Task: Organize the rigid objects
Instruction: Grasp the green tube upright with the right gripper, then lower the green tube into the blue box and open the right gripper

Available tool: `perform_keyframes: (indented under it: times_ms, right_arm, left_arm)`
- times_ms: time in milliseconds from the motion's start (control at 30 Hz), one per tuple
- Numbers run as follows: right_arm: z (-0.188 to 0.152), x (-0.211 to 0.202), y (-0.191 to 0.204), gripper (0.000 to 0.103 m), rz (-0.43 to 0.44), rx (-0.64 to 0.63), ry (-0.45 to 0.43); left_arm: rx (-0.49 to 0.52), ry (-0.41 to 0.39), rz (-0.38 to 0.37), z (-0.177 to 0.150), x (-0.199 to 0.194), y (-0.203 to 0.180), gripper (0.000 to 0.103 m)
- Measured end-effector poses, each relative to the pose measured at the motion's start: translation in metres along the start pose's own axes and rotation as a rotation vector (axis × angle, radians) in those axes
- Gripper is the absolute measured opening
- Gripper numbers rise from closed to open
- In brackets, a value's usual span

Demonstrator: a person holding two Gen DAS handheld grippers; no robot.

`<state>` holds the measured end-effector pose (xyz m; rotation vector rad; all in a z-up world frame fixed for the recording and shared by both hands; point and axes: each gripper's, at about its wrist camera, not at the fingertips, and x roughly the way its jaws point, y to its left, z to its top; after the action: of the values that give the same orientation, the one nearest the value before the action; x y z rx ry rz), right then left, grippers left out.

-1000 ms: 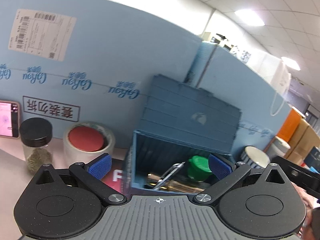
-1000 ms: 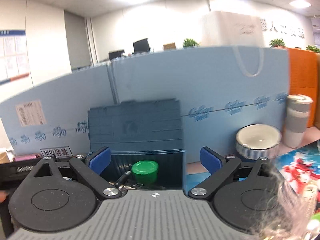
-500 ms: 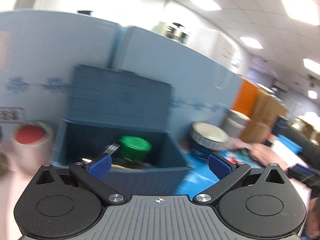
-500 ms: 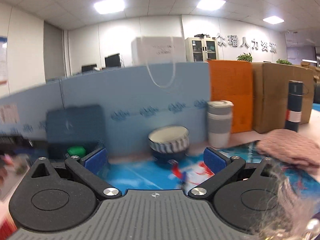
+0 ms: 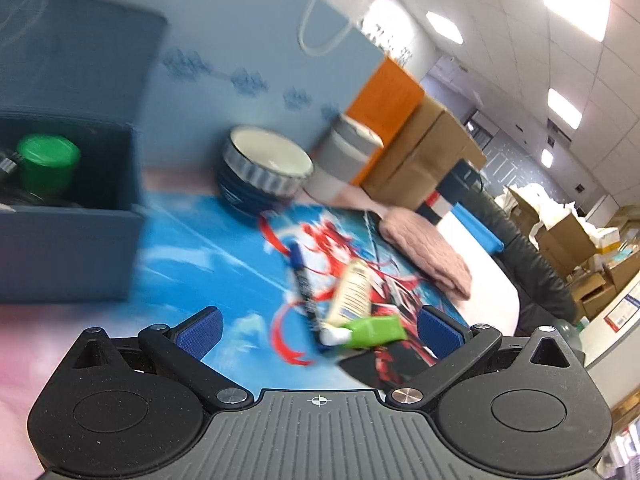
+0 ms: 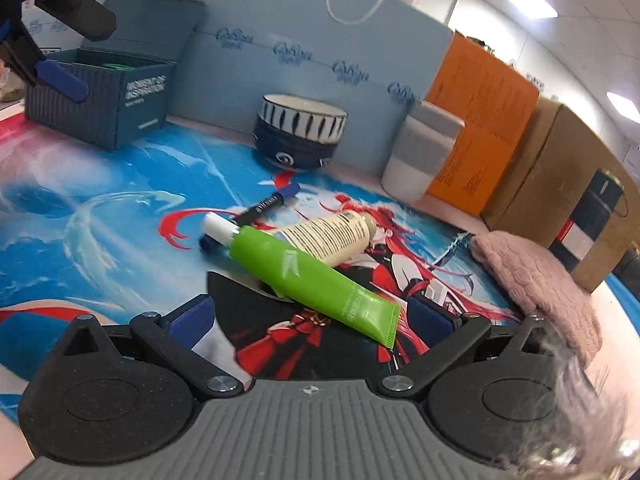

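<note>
Landmark: blue storage box (image 6: 100,96), lid up, at the far left of the printed mat (image 6: 100,216). All places below are given from it.
Box contents: a green-capped jar (image 5: 48,160) and some dark items, too blurred to name.
Right gripper (image 6: 310,318): jaws spread wide, holding nothing. It sits low over the mat, with the flat tail of the green tube (image 6: 312,276) lying between the fingers.
Left gripper (image 5: 318,326): also wide open and empty. Its view is heavily motion-blurred; the right view shows it up beside the box.
Loose items: well to the right of the box, mid-mat, three things lie in a pile. The green tube lies across a cream tube (image 6: 332,236), and its white cap touches a blue marker (image 6: 260,210).
Bystanders: a patterned bowl (image 6: 300,132) and a grey-banded cup (image 6: 424,152) stand behind the pile. A pink cloth (image 6: 540,284) lies farther right still.
Risk 1: closing on the crimped tail could pinch only the thin edge. The tube would likely swing or slip out on the carry to the box.
Risk 2: lifting the green tube may roll the cream tube or flick the marker, since all three touch.
Risk 3: both grippers heading for the same pile could collide.
Risk 4: the raised lid may knock a long item during a hurried drop.
</note>
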<state>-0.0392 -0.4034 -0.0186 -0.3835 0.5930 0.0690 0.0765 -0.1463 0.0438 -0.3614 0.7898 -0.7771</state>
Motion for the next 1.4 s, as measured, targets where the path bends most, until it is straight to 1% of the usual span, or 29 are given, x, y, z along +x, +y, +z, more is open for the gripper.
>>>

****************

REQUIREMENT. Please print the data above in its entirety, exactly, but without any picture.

TASK OUTPUT.
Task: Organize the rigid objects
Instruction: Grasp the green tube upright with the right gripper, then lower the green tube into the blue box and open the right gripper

Available tool: `perform_keyframes: (indented under it: times_ms, right_arm, left_arm)`
- times_ms: time in milliseconds from the motion's start (control at 30 Hz), one per tuple
- Numbers run as follows: right_arm: z (-0.188 to 0.152), x (-0.211 to 0.202), y (-0.191 to 0.204), gripper (0.000 to 0.103 m), rz (-0.43 to 0.44), rx (-0.64 to 0.63), ry (-0.45 to 0.43); left_arm: rx (-0.49 to 0.52), ry (-0.41 to 0.39), rz (-0.38 to 0.37), z (-0.177 to 0.150), x (-0.199 to 0.194), y (-0.203 to 0.180), gripper (0.000 to 0.103 m)
- Measured end-effector poses, each relative to the pose measured at the motion's start: translation in metres along the start pose's own axes and rotation as a rotation vector (axis × angle, radians) in those axes
- Gripper is the absolute measured opening
- Gripper numbers rise from closed to open
- In brackets, a value's usual span

Demonstrator: a person holding two Gen DAS handheld grippers; no robot.

`<state>` holds the measured end-effector pose (xyz m; rotation vector rad; all in a z-up world frame fixed for the recording and shared by both hands; point and axes: each gripper's, at about its wrist camera, not at the fingertips, and x roughly the way its jaws point, y to its left, z to its top; after the action: of the values that give the same orientation, the one nearest the value before the action; x y z rx ry rz), right then left, grippers left out.

-1000 ms: 
-1000 ms: 
-500 ms: 
-500 ms: 
+0 ms: 
+0 ms: 

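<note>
Landmark: blue storage box (image 6: 100,96), lid up, at the far left of the printed mat (image 6: 100,216). All places below are given from it.
Box contents: a green-capped jar (image 5: 48,160) and some dark items, too blurred to name.
Right gripper (image 6: 310,318): jaws spread wide, holding nothing. It sits low over the mat, with the flat tail of the green tube (image 6: 312,276) lying between the fingers.
Left gripper (image 5: 318,326): also wide open and empty. Its view is heavily motion-blurred; the right view shows it up beside the box.
Loose items: well to the right of the box, mid-mat, three things lie in a pile. The green tube lies across a cream tube (image 6: 332,236), and its white cap touches a blue marker (image 6: 260,210).
Bystanders: a patterned bowl (image 6: 300,132) and a grey-banded cup (image 6: 424,152) stand behind the pile. A pink cloth (image 6: 540,284) lies farther right still.
Risk 1: closing on the crimped tail could pinch only the thin edge. The tube would likely swing or slip out on the carry to the box.
Risk 2: lifting the green tube may roll the cream tube or flick the marker, since all three touch.
Risk 3: both grippers heading for the same pile could collide.
Risk 4: the raised lid may knock a long item during a hurried drop.
</note>
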<state>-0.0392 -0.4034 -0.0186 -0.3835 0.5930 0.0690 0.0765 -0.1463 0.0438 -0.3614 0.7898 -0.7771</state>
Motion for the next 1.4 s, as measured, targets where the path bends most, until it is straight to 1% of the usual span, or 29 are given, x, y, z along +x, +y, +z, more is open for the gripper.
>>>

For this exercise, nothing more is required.